Many Ln-based materials present the so called antenna effect (AE).⁴ This refers to the photosensitization of the Ln by an excited organic chromophore.⁵ Furthermore, Ln-based materials⁶ (e.g., Ln-complexes) also present interesting features such as: (i) strong and sharp luminescence, (ii) large Stokes or anti-Stokes shifts, (iii) long luminescence lifetimes, (iv) thermal stability and (v) photostability.^7,8

Upon light excitation, certain Ln-based materials can engage in different UC mechanisms.⁹ In particular, cooperative sensitization (CS) occurs when two close lying lanthanide ions reach a virtual state and subsequently transfer the energy to another photoactive moiety (whether it be a lanthanide ion or an organic molecule), eventually leading to the final emission (e.g., complexes containing [Yb₂Tb],¹⁰ [Gd₇Tb₂Yb₇],¹¹ RuYb₃¹² or Yb-based Eosin Y lakes ([EOS]_x[Yb]_x)¹³).

Scheme 1 displays the possible photophysical mechanisms that could take place upon visible or NIR excitation of Yb-based Eosin Y lakes.

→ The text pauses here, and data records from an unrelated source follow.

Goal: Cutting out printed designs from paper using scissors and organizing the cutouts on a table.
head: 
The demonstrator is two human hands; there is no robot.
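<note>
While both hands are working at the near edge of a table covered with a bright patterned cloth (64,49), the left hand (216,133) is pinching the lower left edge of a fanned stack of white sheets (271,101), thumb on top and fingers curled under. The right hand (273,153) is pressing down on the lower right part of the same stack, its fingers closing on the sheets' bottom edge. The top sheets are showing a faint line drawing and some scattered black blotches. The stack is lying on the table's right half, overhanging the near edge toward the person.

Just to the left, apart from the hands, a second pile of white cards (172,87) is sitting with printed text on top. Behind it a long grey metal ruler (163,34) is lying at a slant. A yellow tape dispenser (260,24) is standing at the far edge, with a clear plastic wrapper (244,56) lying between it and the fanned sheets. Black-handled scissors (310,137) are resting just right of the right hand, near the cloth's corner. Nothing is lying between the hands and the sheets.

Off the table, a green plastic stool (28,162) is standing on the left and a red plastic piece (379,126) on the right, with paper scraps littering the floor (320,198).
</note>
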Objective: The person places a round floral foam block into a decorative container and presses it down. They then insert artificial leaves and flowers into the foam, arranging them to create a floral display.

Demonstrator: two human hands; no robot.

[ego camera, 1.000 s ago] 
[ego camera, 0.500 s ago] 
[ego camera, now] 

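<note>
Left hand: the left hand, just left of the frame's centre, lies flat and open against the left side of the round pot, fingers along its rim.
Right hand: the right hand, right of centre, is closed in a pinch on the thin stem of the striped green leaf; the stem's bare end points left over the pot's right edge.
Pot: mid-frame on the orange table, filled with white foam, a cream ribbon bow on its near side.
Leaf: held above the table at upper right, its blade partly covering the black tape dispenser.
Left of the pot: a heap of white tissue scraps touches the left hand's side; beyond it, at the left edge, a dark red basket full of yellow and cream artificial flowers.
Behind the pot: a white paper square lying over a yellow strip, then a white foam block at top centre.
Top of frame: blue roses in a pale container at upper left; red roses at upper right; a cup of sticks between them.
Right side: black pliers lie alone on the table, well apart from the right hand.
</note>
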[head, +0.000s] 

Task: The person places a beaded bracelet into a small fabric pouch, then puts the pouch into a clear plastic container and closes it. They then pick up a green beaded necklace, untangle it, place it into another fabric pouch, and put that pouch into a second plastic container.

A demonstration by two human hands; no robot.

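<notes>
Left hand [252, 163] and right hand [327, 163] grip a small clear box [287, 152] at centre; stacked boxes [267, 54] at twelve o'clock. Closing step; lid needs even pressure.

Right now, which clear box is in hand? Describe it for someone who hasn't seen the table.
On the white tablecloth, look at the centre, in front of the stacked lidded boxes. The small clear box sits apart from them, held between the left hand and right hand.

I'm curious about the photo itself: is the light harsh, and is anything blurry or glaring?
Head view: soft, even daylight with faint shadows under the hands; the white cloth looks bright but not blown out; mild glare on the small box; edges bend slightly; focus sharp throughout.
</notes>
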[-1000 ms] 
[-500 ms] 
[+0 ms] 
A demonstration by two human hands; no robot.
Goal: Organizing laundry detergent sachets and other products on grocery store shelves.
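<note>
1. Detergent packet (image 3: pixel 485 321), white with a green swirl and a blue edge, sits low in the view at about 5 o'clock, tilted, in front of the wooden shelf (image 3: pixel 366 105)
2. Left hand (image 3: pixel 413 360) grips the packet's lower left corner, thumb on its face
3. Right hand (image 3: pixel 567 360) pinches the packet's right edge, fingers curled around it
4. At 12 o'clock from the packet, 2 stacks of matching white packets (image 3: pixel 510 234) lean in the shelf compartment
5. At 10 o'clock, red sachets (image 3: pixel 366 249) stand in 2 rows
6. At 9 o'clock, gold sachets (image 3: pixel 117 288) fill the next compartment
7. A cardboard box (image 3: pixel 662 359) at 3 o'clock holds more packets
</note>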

Remarkably, CS is not sensitive to oxygen as opposed to triplet–triplet annihilation (TTA) upconversion.¹⁴

Scheme 1 (a) Downshifting (DS) luminescence and antenna effect (AE) can occur upon visible excitation of Yb-based Eosin Y lakes. (b) Cooperative sensitization (CS) of Yb in Yb-based Eosin Y lakes upon NIR excitation. Note: dashed lines represent non-radiative deactivation.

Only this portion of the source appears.